• [Directions] Go over the records and count each line that has the string "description". Give the number and nothing else.

------------------------------------

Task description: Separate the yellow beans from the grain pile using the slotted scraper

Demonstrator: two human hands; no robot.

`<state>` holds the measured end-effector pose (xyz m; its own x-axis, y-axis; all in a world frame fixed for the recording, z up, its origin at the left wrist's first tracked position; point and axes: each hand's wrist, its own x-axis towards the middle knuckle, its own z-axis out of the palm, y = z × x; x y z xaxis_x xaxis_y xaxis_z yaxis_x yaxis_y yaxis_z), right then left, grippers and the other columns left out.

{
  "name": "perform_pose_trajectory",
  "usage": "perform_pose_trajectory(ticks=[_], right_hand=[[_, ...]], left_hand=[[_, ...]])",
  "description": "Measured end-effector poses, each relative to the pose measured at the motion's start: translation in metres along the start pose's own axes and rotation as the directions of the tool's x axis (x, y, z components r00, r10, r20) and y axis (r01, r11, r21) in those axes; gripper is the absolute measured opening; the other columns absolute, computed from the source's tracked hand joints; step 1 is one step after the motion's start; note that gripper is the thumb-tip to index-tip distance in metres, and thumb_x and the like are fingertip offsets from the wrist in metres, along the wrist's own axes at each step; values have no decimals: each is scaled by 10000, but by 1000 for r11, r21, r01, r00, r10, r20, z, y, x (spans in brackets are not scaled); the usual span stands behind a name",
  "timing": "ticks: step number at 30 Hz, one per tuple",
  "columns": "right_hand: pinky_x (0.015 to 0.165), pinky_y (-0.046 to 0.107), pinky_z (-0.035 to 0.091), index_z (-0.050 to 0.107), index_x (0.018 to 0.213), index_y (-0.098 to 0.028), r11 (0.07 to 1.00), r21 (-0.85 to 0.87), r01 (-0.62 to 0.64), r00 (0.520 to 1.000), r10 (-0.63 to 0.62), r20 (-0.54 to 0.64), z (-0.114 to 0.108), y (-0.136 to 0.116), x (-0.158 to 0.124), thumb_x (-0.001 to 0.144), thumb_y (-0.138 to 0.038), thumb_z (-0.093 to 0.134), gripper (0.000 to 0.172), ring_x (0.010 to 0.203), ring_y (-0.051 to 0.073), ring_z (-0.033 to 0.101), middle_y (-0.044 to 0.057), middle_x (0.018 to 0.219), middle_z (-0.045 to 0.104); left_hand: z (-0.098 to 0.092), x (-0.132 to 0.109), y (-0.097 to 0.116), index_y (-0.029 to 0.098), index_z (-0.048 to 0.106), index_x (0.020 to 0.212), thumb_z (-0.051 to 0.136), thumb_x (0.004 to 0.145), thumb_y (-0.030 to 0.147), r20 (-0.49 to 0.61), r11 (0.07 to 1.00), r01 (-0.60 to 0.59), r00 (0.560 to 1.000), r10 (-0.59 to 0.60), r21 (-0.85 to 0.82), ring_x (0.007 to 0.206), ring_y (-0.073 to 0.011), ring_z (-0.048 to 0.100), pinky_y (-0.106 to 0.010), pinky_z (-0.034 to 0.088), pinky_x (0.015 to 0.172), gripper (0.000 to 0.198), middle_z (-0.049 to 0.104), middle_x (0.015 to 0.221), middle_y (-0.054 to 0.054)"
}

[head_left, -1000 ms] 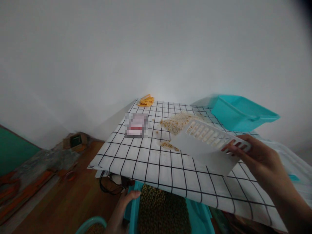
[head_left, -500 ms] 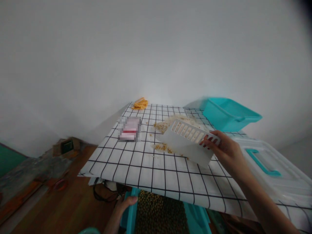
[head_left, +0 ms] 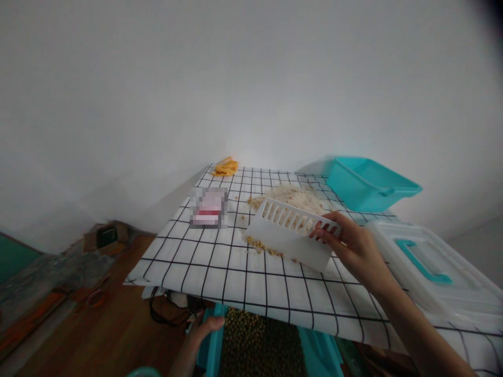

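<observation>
My right hand (head_left: 356,246) grips a white plastic scraper with slots (head_left: 286,235) by its slotted top edge. The scraper stands tilted on the checked tablecloth (head_left: 243,277), its lower edge against a small heap of pale grain bits (head_left: 264,245). A larger pile of the same bits (head_left: 293,198) lies just behind it. My left hand (head_left: 204,330) holds the rim of a turquoise tub (head_left: 210,345) below the table's front edge; the tub is filled with small yellowish beans (head_left: 255,343).
A turquoise bin (head_left: 367,186) stands at the back right of the table. A clear lid with a turquoise handle (head_left: 424,262) lies to the right. Orange strips (head_left: 226,166) sit at the far edge, and a blurred packet (head_left: 208,208) lies left of the pile. Wooden floor and clutter (head_left: 98,235) lie left.
My right hand has drawn the scraper leftward and toward me across the cloth, pushing the small heap of bits along. My left hand stays on the tub rim.
</observation>
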<state>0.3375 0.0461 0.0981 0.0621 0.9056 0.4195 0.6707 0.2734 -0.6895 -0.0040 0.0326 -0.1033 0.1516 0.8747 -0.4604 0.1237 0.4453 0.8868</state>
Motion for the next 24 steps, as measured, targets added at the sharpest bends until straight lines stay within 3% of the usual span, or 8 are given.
perform_pose_trajectory(ticks=[7, 12, 16, 24], right_hand=[[492, 214, 500, 624, 866, -213, 998, 42, 38, 999, -39, 10, 1, -5, -5, 910, -392, 614, 185, 577, 157, 642, 14, 698, 682], [524, 198, 500, 642, 859, -219, 996, 56, 66, 997, -68, 39, 0, -6, -7, 914, -379, 628, 170, 588, 137, 627, -1, 710, 673], [514, 193, 496, 644, 860, -226, 997, 53, 63, 998, -65, 27, -6, -2, -10, 918, -402, 632, 186, 595, 139, 628, -2, 712, 675], [476, 186, 498, 647, 875, -223, 999, 31, 22, 1000, -22, -2, -18, 6, -19, 908, -407, 642, 187, 572, 145, 641, 10, 720, 702]], left_hand=[[-5, 4, -2, 298, 725, 551, 723, 591, 360, 40, 991, 109, 993, -112, 71, 885, -391, 764, -503, 561, 960, 73, 835, 675, -45], [-4, 2, -1, 320, 706, 616, 716, 544, 449, 75, 986, 167, 983, -167, 15, 968, -424, 756, -503, 600, 891, 148, 849, 734, -35], [-6, 3, 1, 314, 680, 560, 748, 487, 466, 85, 983, 181, 980, -181, 6, 984, -466, 744, -540, 583, 918, 182, 847, 715, -60], [-2, 3, 5, 283, 659, 529, 792, 470, 519, 96, 982, 185, 978, -186, 23, 976, -456, 754, -527, 573, 927, 277, 844, 693, -73]])
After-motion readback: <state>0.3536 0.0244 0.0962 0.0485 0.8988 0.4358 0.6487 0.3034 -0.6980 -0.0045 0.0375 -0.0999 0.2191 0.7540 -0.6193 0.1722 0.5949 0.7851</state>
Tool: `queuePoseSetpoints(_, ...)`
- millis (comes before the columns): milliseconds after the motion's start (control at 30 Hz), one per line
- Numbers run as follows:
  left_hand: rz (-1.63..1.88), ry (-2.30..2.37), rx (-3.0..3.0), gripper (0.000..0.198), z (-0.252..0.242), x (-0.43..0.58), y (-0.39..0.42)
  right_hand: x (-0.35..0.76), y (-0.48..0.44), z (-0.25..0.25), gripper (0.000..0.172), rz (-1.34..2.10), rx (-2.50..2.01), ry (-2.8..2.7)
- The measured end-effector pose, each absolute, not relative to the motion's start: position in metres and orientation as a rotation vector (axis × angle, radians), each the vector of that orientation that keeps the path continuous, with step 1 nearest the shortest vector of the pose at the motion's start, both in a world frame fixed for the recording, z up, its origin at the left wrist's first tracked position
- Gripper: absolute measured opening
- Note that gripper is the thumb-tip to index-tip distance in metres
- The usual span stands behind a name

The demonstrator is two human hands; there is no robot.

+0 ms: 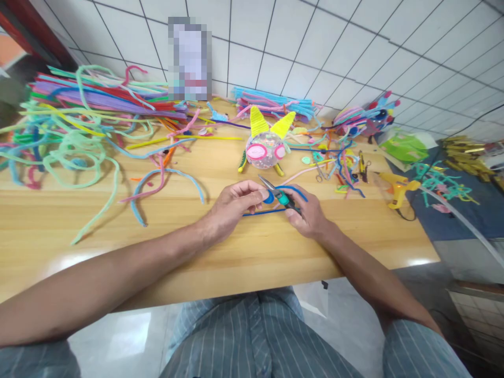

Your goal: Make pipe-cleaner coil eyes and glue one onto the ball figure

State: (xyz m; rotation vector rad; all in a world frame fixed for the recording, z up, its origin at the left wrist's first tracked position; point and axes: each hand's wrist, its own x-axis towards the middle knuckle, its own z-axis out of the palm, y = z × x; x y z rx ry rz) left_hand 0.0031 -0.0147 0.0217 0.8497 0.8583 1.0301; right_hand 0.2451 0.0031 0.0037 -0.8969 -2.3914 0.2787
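Note:
My left hand (241,202) is closed in a pinch on a small blue pipe cleaner coil (269,197). In my right hand (309,214) is a pair of pliers (280,194) with teal and black handles, its pointed jaws directed up and left beside the coil. A blue pipe cleaner strand (294,191) arches over the pliers to my right fingers. Another dark blue strand (264,212) lies on the table under my hands. Just beyond stands a clear ball figure (263,152) with yellow ears and pink-rimmed eyes. Green and yellow ends stick out beneath it.
Bundled and loose pipe cleaners (98,105) cover the table's left side. Another bundle (275,105) lies by the tiled wall. Small scissors (321,173) and scraps lie right of the figure. A yellow glue gun (397,186) with a cord rests near the table's right edge.

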Motion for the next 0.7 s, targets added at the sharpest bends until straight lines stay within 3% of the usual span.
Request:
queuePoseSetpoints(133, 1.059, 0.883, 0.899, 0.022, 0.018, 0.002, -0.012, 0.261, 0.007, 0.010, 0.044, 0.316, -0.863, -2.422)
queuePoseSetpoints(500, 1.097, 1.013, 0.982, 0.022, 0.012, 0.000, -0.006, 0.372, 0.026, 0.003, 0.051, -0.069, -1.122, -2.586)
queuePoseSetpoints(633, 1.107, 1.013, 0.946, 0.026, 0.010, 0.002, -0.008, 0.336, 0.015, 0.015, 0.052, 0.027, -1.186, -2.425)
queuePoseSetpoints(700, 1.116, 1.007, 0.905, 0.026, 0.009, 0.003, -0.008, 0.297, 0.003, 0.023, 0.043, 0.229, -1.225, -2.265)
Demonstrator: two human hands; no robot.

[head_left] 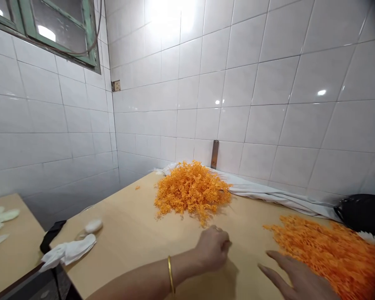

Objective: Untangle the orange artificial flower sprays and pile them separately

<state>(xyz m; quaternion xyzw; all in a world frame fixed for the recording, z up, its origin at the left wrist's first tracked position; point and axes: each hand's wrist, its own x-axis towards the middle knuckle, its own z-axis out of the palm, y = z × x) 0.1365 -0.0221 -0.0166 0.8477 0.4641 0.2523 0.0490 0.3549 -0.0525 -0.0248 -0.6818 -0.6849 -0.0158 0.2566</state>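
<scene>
My left hand [213, 248], with a gold bangle on its wrist, is closed just above the table [128, 246]. Whatever its curled fingers hold, if anything, is hidden. Beyond it rises a heap of loose, branching orange plastic-looking pieces [190, 189]. At the lower right, my right hand [300, 277] has its thumb and a finger stretched apart, with nothing visible between them. It is beside a flatter pile of deeper orange pieces [328, 250]; whether it touches them I cannot tell.
A crumpled white cloth [70, 250] and a pale oval object [93, 226] lie at the table's left. White sheeting [268, 193] runs along the tiled wall. A black bag-like object [365, 212] is at the right. Pale flat pieces [1, 216] rest on another table.
</scene>
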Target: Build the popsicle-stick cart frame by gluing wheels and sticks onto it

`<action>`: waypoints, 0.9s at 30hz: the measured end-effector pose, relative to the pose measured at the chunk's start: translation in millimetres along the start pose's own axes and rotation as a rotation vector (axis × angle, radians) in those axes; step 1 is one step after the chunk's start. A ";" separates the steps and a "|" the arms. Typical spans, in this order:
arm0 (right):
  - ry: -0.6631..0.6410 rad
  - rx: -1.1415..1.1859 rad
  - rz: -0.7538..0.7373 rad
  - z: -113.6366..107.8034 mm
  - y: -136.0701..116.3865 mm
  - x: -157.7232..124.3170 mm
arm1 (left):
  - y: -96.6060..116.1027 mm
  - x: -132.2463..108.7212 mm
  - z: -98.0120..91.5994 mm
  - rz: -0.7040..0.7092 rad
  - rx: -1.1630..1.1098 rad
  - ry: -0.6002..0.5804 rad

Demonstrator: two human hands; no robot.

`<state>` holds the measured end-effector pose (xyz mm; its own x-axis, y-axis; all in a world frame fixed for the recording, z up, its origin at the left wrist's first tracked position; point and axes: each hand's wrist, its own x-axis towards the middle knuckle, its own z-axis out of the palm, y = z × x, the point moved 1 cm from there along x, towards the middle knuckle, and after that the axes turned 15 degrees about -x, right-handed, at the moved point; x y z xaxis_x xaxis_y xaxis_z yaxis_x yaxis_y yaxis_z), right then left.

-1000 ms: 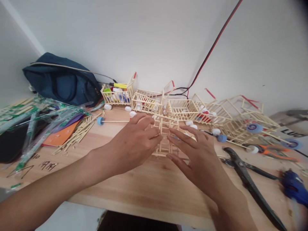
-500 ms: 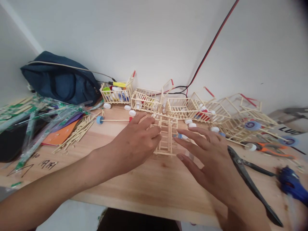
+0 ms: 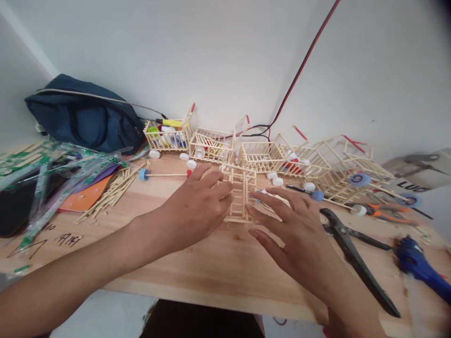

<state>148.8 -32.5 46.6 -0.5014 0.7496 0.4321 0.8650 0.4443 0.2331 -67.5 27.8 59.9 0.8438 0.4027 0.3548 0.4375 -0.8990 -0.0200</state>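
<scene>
A small frame of thin wooden sticks (image 3: 243,190) lies on the table between my hands. My left hand (image 3: 200,202) is closed, its fingers curled on the frame's left side; the fingertips are partly hidden. My right hand (image 3: 292,225) is open with fingers spread, the fingertips at the frame's right side. Whether they touch it I cannot tell. Left of the frame is a stick axle (image 3: 165,175) with a blue bottle cap (image 3: 143,174) at one end. A blue cap (image 3: 254,195) shows by my right fingertips.
Several stick carts (image 3: 262,157) with cap wheels line the wall. A blue bag (image 3: 84,112), plastic wrappers and loose sticks (image 3: 109,192) are at left. Black-handled pliers (image 3: 359,263), a blue glue gun (image 3: 423,265) and orange-handled pliers (image 3: 387,212) lie at right.
My right hand has shifted slightly left, its fingertips now overlapping the frame's right edge. My left hand keeps its place on the frame. The whole view has shifted a little.
</scene>
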 end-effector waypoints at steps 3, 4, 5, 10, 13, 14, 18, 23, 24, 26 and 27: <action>-0.007 -0.014 -0.006 -1.4 -1.5 0.8 | 1.4 -1.1 0.0 -0.011 0.005 -0.026; -0.009 -0.022 -0.008 -1.5 -2.0 0.3 | 2.0 -1.5 0.2 -0.014 0.007 -0.033; -0.010 -0.031 -0.011 -1.5 -2.6 -0.5 | 2.5 -1.9 0.3 -0.019 0.010 -0.040; -0.016 -0.061 -0.017 -2.1 -6.0 -8.9 | 5.3 -2.0 -0.4 -0.039 0.021 -0.051; -0.014 -0.063 -0.011 -3.3 -7.5 -13.4 | 6.5 0.0 -1.6 -0.050 0.010 -0.060; -0.009 -0.063 -0.010 -3.6 -7.8 -14.2 | 6.8 0.8 -1.9 -0.055 0.007 -0.067; 0.007 -0.070 -0.016 -3.4 -7.4 -14.4 | 7.7 3.5 -3.4 -0.067 0.004 -0.080; 0.000 -0.061 -0.029 -5.4 -6.8 -10.1 | 9.0 3.9 -5.3 -0.083 -0.011 -0.108; -0.005 -0.058 -0.032 -6.3 -6.9 -9.0 | 9.2 3.7 -5.5 -0.085 -0.010 -0.110; -0.019 -0.053 -0.042 -8.0 -7.6 -7.2 | 9.2 3.3 -5.6 -0.086 -0.005 -0.109; -0.027 -0.052 -0.048 -8.7 -8.0 -6.5 | 9.0 2.9 -5.6 -0.086 -0.001 -0.107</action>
<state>145.3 -45.2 49.5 -0.5417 0.7414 0.3961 0.8396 0.4540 0.2985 -62.8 20.0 66.0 0.8312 0.4947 0.2538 0.5098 -0.8603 0.0072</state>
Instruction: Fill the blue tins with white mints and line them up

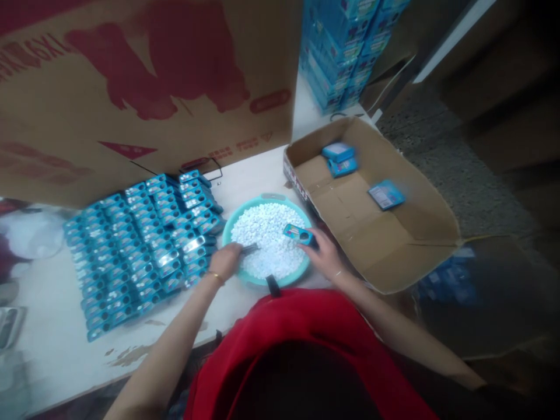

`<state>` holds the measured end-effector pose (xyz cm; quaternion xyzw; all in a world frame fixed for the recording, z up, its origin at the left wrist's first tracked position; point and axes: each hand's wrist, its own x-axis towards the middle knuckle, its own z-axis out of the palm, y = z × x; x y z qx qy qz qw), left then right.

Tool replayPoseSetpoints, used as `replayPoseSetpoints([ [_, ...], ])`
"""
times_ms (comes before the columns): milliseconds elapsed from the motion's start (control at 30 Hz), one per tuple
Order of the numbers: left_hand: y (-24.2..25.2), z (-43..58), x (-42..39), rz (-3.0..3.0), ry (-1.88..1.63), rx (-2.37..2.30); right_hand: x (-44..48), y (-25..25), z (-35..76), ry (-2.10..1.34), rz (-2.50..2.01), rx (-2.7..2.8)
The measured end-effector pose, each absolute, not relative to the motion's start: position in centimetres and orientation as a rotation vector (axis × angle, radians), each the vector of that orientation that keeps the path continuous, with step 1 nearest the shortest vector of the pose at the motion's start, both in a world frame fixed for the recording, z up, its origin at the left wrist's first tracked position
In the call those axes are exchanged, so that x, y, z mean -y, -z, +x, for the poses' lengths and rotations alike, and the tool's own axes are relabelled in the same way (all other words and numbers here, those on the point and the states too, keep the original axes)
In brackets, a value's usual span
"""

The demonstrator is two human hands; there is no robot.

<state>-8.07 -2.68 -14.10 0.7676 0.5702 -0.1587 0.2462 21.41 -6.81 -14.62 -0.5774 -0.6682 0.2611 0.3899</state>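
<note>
A round turquoise basin point(229, 224) full of small white pellets point(266, 227) stands on the table in front of me. My left hand point(225, 261) is closed at the basin's left rim on a small grey tool point(249, 249), which reaches over the pellets; blur hides its exact kind. Over the basin's right side, my right hand point(324, 255) grips a small blue box point(298, 234) with a dark round spot on its face. To the left lie rows of similar blue boxes point(131, 245), packed closely together.
An open cardboard tray point(345, 216) with 3 blue packs in it stands at the right. Behind the rows rises a large printed carton point(196, 70). Tall stacks of blue packs point(339, 52) stand at the back right. A whitish plastic bag point(32, 233) lies far left.
</note>
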Motion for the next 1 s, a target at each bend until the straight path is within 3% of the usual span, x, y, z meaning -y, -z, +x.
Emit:
replayPoseSetpoints([
  [167, 18.6, -4.5, 3.3, 2.019, 0.232, -1.553, 6.8, 14.6, 21.8, -0.698, -1.538, 1.625],
  [500, 20.0, -3.8, 3.8, 1.885, -0.071, -1.447, 6.8, 14.6, 21.8, -0.757, -1.574, 1.483],
  [733, 14.0, -7.2, 4.4, 1.855, -0.341, -1.338, 6.9, 14.8, 22.1, -0.639, -1.505, 1.63],
  [1000, 5.2, -6.6, 2.6, 2.166, -0.138, -1.194, 7.0, 15.4, 20.0, -0.59, -1.33, 1.924],
])
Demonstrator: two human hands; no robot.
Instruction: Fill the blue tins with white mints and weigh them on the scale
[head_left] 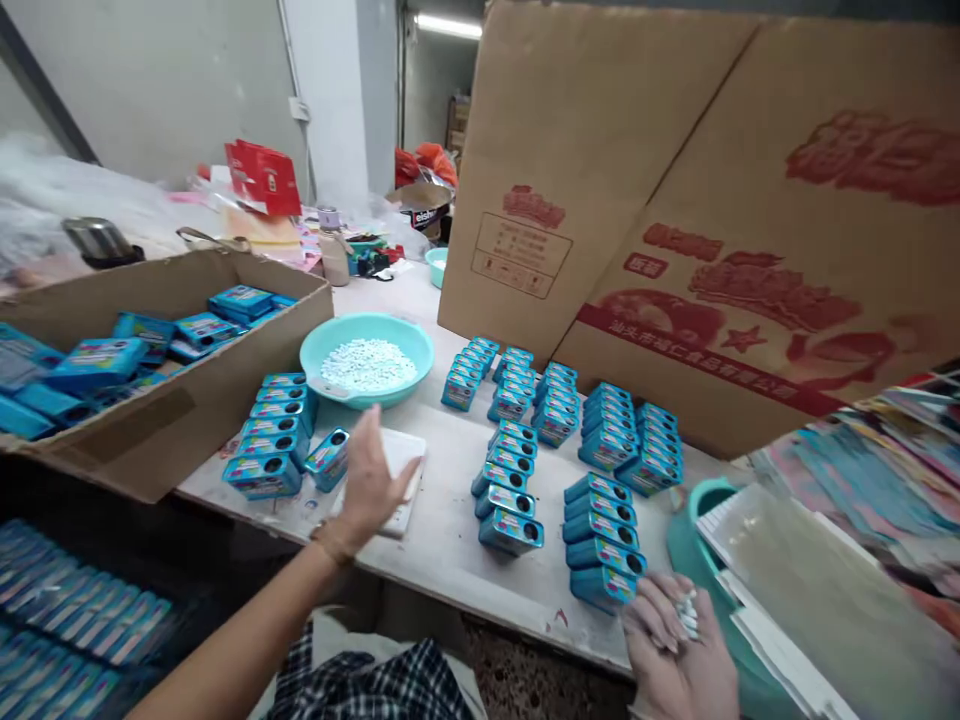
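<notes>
White in colour, found small pellets (687, 614) held in curled fingers of right hand (677, 652), well right of bowl (367, 326). Observed left hand (373, 480), fingers extended, thumb wide, just nearer than bowl. Recorded blue tins (510, 536) in rows right of bowl, others inside open carton (202, 400) left of bowl.

Red packaging (262, 178) and a beige bottle (334, 256) sit left of a large carton (577, 150) with red print.
</notes>
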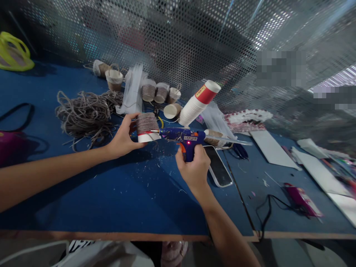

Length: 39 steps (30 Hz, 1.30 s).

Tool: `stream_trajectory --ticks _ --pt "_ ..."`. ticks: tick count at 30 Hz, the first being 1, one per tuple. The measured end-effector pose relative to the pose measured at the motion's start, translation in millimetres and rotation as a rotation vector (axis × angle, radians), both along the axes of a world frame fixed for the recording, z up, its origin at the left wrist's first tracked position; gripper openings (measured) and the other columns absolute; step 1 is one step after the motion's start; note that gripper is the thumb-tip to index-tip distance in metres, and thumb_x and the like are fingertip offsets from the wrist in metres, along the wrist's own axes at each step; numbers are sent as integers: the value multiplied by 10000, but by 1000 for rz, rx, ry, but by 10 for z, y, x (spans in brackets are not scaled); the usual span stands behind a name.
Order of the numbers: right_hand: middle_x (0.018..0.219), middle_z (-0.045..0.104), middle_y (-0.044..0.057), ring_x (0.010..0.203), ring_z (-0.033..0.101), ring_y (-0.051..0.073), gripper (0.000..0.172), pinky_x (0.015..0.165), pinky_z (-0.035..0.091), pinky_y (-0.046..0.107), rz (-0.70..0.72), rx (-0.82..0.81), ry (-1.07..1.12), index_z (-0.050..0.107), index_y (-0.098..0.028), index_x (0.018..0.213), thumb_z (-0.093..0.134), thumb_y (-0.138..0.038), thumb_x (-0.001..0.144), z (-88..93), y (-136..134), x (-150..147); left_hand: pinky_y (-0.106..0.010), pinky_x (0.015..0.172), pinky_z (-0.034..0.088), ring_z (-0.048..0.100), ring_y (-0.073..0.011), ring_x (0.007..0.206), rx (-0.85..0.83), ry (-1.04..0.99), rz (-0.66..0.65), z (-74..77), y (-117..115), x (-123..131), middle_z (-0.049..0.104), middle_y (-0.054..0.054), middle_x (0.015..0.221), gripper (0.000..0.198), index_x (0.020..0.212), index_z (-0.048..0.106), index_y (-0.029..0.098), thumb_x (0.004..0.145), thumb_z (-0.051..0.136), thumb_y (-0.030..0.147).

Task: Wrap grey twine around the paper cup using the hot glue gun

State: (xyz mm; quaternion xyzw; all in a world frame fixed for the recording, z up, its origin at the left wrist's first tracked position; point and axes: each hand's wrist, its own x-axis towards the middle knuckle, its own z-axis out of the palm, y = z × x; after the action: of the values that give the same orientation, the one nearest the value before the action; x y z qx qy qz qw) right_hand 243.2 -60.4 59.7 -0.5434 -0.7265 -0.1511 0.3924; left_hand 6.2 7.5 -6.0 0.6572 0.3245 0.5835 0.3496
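My left hand (125, 135) is closed around a paper cup (147, 126) wrapped in grey-brown cord, with a red and white band bare near one end. In my right hand (193, 163) is a blue glue gun (178, 135), its red light lit and a clear glue stick (233, 139) sticking out of its back. One finger rests by the orange trigger (182, 147). The gun's metal tip meets the cup at the red band or is very close to it. To the left lies a tangled heap of grey cord (86, 111).
Several cord-wrapped cups (148, 90) stand behind, beside a leaning stack of paper cups (196, 105). A phone (219, 168) lies right of my right hand. Farther right are white boards (274, 148) and a magenta device (303, 200) with a black cable. A perforated metal screen (167, 48) closes off the back.
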Motion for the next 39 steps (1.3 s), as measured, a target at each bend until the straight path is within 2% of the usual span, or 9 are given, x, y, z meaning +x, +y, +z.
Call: stream_trajectory --ticks 19,28,39 --pt "750 616 39 653 613 211 108 601 509 351 -53 -23 17 517 -228 875 547 -312 814 6 13 43 -447 1009 584 674 -284 1175 -21 -7 -20 15 3 7 580 -135 1317 799 1313 399 243 662 859 300" --pt "797 653 64 689 644 228 136 629 529 369 -58 32 18 541 -214 920 539 -293 810 -26 53 61 -455 1042 567 667 -282 1194 -7 -28 -11 -8 4 16 570 -130 1311 776 1292 389 244 671 850 319" --pt "758 620 44 676 615 220 123 634 517 358 -85 -39 36 517 -219 874 546 -303 789 -39 78 106 -439 996 586 682 -273 1139 -32 -73 -38 -12 10 12 592 -117 1275 779 1289 405 250 658 860 293"
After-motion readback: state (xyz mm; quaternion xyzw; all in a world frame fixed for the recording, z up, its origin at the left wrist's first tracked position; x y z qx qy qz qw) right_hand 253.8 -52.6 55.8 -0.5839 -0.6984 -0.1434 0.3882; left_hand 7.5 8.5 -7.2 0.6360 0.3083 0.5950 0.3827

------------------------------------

• [Worked solution] 2